Abstentions may not be specified on the proposal relating to the election of directors. Shares which abstain from voting on any other matter which is properly presented shall be included for purposes of determining the presence of a quorum, but shall be excluded in tabulating votes cast for or against any proposal to which the abstention pertains.

Votes that are withheld with respect to any proposal will be excluded entirely from the vote taken for the proposal and will not be counted as present for purposes of the vote on such matter.

If you hold your shares in “street name” through a broker or other nominee, your broker or nominee may not be permitted to exercise voting discretion with respect to some of the matters to be acted upon. Thus, if you do not give your broker or nominee specific instructions, your shares may not be voted on those matters and will not be counted in determining the number of shares necessary for approval.
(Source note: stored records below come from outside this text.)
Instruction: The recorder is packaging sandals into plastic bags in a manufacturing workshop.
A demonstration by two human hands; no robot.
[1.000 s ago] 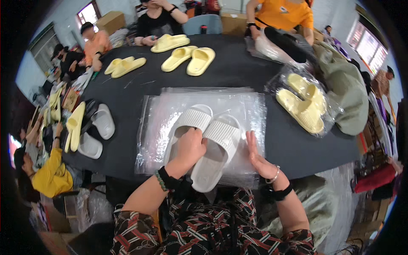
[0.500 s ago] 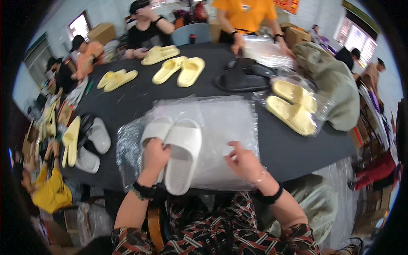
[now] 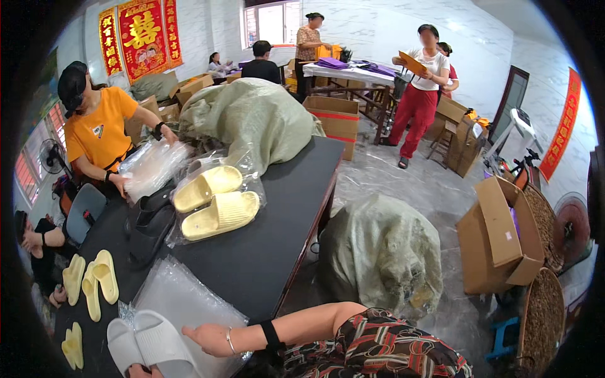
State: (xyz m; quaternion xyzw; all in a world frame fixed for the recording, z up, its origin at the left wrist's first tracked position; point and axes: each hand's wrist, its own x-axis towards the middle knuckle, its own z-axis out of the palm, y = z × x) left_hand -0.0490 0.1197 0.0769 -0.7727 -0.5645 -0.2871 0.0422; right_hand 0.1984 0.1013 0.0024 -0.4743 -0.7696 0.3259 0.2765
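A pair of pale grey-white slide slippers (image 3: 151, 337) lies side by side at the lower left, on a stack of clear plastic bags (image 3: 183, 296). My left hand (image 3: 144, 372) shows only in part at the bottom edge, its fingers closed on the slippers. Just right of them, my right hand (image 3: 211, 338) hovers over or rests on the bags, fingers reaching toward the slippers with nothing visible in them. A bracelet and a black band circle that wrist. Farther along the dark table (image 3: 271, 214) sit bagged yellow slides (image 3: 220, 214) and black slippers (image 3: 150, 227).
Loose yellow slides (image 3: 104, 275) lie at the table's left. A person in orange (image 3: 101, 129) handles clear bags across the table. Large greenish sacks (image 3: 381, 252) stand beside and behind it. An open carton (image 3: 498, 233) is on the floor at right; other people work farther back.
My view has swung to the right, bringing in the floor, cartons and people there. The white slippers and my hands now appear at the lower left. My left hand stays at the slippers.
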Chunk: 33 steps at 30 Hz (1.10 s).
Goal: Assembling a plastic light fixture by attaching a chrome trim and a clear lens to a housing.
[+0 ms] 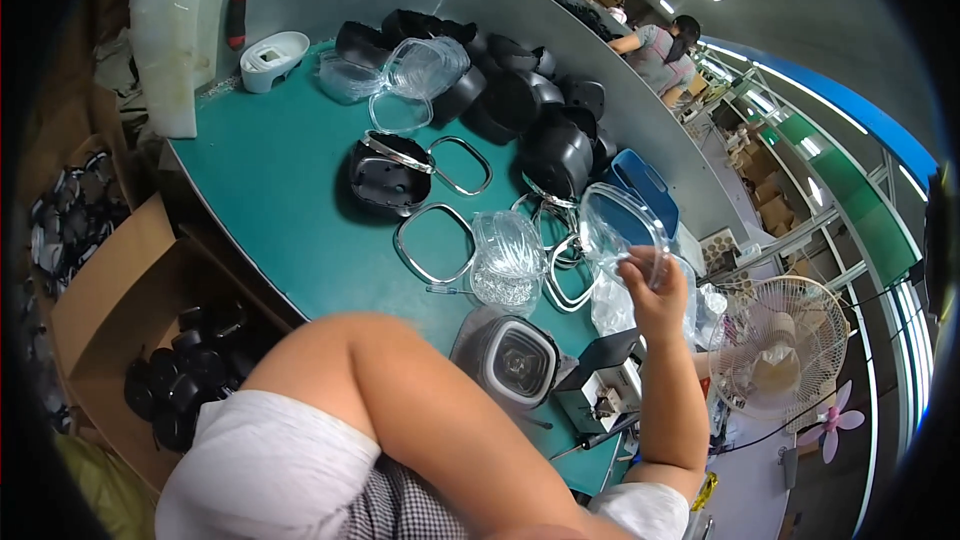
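Observation:
My right hand [657, 292] is raised at the right side of the table, its fingers closed on the rim of a clear plastic cover [606, 222]. My left forearm [450, 405] crosses low in front of me, and its hand lies outside the picture. Between my arms a rounded square part with a pale rim [518, 360] sits on a cloth-topped stand. Beyond it lies a nested stack of clear covers [507, 258]. Silver ring frames [436, 243] rest to its left, and more white and silver rings [570, 270] are to its right.
Black plastic housings [515, 100] are heaped along the back partition, with clear covers [428, 68] among them. One black housing [388, 178] stands apart with a ring leaning on it. A blue tray [642, 190], a fan [775, 345] and a screwdriver [595, 437] are at right. Boxed black parts [190, 370] lie left.

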Tool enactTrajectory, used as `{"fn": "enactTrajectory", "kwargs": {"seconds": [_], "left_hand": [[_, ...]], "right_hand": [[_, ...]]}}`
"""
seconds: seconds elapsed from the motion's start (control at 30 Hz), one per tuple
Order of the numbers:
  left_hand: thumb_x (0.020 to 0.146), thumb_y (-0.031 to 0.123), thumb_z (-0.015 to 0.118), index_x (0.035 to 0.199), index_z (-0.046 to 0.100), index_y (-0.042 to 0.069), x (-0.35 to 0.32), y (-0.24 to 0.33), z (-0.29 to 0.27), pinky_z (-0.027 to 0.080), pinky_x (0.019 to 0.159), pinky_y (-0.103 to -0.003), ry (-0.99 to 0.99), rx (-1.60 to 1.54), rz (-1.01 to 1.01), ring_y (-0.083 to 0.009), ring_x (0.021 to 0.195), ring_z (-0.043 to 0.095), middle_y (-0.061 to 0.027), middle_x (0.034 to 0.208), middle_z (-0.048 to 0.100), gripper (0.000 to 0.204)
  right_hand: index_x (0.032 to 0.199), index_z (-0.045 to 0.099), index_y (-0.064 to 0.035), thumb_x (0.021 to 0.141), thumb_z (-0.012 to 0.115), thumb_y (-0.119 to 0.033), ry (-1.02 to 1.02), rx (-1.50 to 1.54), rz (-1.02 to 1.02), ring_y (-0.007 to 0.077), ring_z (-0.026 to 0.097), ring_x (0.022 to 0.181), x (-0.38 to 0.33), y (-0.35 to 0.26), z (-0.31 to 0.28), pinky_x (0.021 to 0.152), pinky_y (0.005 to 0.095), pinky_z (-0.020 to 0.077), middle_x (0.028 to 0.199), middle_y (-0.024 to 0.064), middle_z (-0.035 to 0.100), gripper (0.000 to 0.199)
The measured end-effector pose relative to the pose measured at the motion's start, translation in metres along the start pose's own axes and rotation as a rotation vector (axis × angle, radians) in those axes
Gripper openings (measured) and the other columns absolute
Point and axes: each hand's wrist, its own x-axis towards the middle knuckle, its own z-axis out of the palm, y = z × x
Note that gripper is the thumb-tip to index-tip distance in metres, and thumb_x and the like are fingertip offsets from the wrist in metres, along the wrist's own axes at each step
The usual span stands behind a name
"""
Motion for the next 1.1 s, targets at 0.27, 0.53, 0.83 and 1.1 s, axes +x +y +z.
{"fn": "enactTrajectory", "kwargs": {"seconds": [0.27, 0.53, 0.83, 1.1], "left_hand": [[0.087, 0.038, 0.069, 0.124, 0.063, 0.008, -0.043, -0.004, -0.074, 0.053, 0.081, -0.042, 0.028, -0.007, -0.121, -0.0296, 0.102, 0.067, -0.0214, 0.109, 0.068, 0.048], [0.085, 0.029, 0.07, 0.136, 0.051, 0.007, -0.072, -0.033, -0.099, 0.047, 0.096, -0.04, 0.24, 0.076, -0.124, -0.0294, 0.11, 0.058, -0.0159, 0.122, 0.059, 0.059], [0.094, 0.022, 0.066, 0.13, 0.058, 0.006, -0.132, -0.052, -0.107, 0.049, 0.094, -0.033, 0.68, -0.124, -0.264, -0.0143, 0.103, 0.061, -0.0054, 0.109, 0.065, 0.04], [0.085, 0.051, 0.073, 0.155, 0.014, 0.013, -0.154, -0.069, -0.092, 0.045, 0.099, -0.039, 1.077, 0.042, -0.108, -0.024, 0.119, 0.053, -0.0194, 0.141, 0.042, 0.1]], "right_hand": [[0.115, 0.057, 0.0029, 0.085, 0.067, 0.008, 0.129, -0.059, 0.034, 0.0172, 0.068, 0.089, -0.09, -0.066, -0.101, 0.083, 0.0296, 0.054, 0.097, 0.0104, 0.068, 0.033], [0.116, 0.052, -0.0017, 0.094, 0.066, -0.018, 0.577, 0.232, -0.306, 0.0127, 0.053, 0.066, -0.17, -0.056, -0.099, 0.061, 0.0262, 0.0479, 0.08, 0.0062, 0.056, 0.032], [0.095, 0.053, 0.0004, 0.087, 0.073, -0.041, 0.39, 0.578, -0.017, 0.0169, 0.054, 0.058, -0.197, 0.016, -0.001, 0.047, 0.0291, 0.045, 0.073, 0.0114, 0.058, 0.046], [0.083, 0.064, 0.0062, 0.087, 0.07, -0.027, 0.004, 0.645, 0.057, 0.021, 0.06, 0.062, -0.187, 0.028, 0.029, 0.049, 0.032, 0.0497, 0.073, 0.0159, 0.062, 0.034]]}}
Shares represented by such “broker non-votes,” however, will be counted in determining whether there is a quorum.

All costs of preparing, assembling and mailing this Proxy Statement and the enclosed proxy material, and any additional material which may hereafter be sent in connection with the solicitation and collection of the enclosed proxy, will be paid by the Company and no part will be paid directly or indirectly by any other person. Solicitation of proxies may be made by personal interview, mail, telephone or telecopier by officers and regular employees of the Company but no additional compensation will be paid to them for the time so employed.

The Company operates and reports using a 52-53 week fiscal year ending on the Saturday nearest to December 31. The Company refers to the fiscal year ended December 29, 2007 as “fiscal 2007,” to the fiscal year ended January 3, 2009 as “fiscal 2008,” and to the fiscal year ending January 2, 2010 as “fiscal 2009.”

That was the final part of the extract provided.